Can e-mail be saved?

E-mail is the victim of its own backward economics. Anyone can send a message to anyone else postage due; the sender pays almost nothing, while the recipient pays in time and money to download and read the message. With that kind of incentive, it's surprising that only 60 to 80 percent of e-mail traffic is unsolicited ads.

Any doubts that spam is the biggest problem on the Net were erased in February, when Bill Gates turned it into a keynote topic at RSA Conference 2004. As usual, rather than propose a new idea, Microsoft's chief software architect gave legs to existing schemes.

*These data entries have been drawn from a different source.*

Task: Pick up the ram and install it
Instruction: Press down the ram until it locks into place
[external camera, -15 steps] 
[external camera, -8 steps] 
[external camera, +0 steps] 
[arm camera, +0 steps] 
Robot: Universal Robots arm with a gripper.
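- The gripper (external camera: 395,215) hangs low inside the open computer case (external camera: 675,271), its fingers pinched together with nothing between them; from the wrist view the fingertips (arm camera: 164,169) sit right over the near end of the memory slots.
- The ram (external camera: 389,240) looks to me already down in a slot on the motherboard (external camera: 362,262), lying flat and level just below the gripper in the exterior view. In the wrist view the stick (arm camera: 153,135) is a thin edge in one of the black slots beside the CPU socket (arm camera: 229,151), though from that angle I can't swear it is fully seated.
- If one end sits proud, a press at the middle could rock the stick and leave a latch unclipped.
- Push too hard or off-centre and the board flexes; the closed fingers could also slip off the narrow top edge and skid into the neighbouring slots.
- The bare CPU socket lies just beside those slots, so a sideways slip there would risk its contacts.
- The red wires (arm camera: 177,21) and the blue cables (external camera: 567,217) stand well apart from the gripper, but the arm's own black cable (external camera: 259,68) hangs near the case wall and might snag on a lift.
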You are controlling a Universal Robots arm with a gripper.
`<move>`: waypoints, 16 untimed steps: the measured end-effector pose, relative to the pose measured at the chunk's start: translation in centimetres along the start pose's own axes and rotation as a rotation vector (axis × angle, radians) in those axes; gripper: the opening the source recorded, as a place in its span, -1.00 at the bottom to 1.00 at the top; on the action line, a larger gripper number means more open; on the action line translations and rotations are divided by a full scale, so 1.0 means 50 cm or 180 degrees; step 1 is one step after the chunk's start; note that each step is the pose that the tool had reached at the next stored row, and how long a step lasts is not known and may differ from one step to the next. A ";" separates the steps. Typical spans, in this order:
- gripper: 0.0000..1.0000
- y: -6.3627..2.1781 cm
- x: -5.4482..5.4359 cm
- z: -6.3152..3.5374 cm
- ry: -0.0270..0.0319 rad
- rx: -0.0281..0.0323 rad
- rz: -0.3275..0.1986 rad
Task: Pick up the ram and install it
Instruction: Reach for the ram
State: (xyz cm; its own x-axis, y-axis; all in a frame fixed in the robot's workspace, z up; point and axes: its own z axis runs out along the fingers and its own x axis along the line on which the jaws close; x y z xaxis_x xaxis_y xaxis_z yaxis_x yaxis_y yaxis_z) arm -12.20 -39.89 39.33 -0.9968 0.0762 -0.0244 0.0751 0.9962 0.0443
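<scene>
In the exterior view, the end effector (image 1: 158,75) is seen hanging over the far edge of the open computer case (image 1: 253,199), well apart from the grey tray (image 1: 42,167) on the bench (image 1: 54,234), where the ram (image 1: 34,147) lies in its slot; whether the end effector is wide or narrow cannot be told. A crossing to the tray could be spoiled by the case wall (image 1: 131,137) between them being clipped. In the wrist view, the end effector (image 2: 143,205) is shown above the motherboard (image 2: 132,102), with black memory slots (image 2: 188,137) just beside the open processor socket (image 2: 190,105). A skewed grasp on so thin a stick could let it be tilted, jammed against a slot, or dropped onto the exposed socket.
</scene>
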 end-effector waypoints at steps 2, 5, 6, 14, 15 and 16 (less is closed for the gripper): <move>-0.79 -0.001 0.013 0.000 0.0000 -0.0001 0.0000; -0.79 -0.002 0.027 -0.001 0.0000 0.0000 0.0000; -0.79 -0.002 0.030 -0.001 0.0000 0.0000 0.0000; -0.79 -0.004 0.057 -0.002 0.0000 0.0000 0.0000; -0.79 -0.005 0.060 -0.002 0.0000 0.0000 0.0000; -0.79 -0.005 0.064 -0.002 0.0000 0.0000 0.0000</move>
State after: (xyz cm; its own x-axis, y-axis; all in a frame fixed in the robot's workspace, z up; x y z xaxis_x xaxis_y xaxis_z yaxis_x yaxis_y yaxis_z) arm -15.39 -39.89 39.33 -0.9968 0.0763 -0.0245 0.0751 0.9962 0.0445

Gates' first proposal, caller ID for e-mail, would use DNS to filter messages from forged addresses. A more high-concept Microsoft research project called Penny Black would require e-mail users to attach e-stamps to messages before sending them to strangers -- the stamps would be cryptographic tokens bought not with cash, but with 10 seconds of CPU time. Clever, but hackers are already cooking up ways to cheat the system.

Whenever Gates shows up, you know the tipping point has arrived. Instead of tinkering with ever more complex anti-spam filters and gateways, it's time to rethink the way e-mail works in the enterprise. With that in mind, we rounded up a half dozen successful software entrepreneurs -- plus one unrepentant spammer -- and asked them how they would change the system to remove mass-marketers' incentives to flood your workplace with ads.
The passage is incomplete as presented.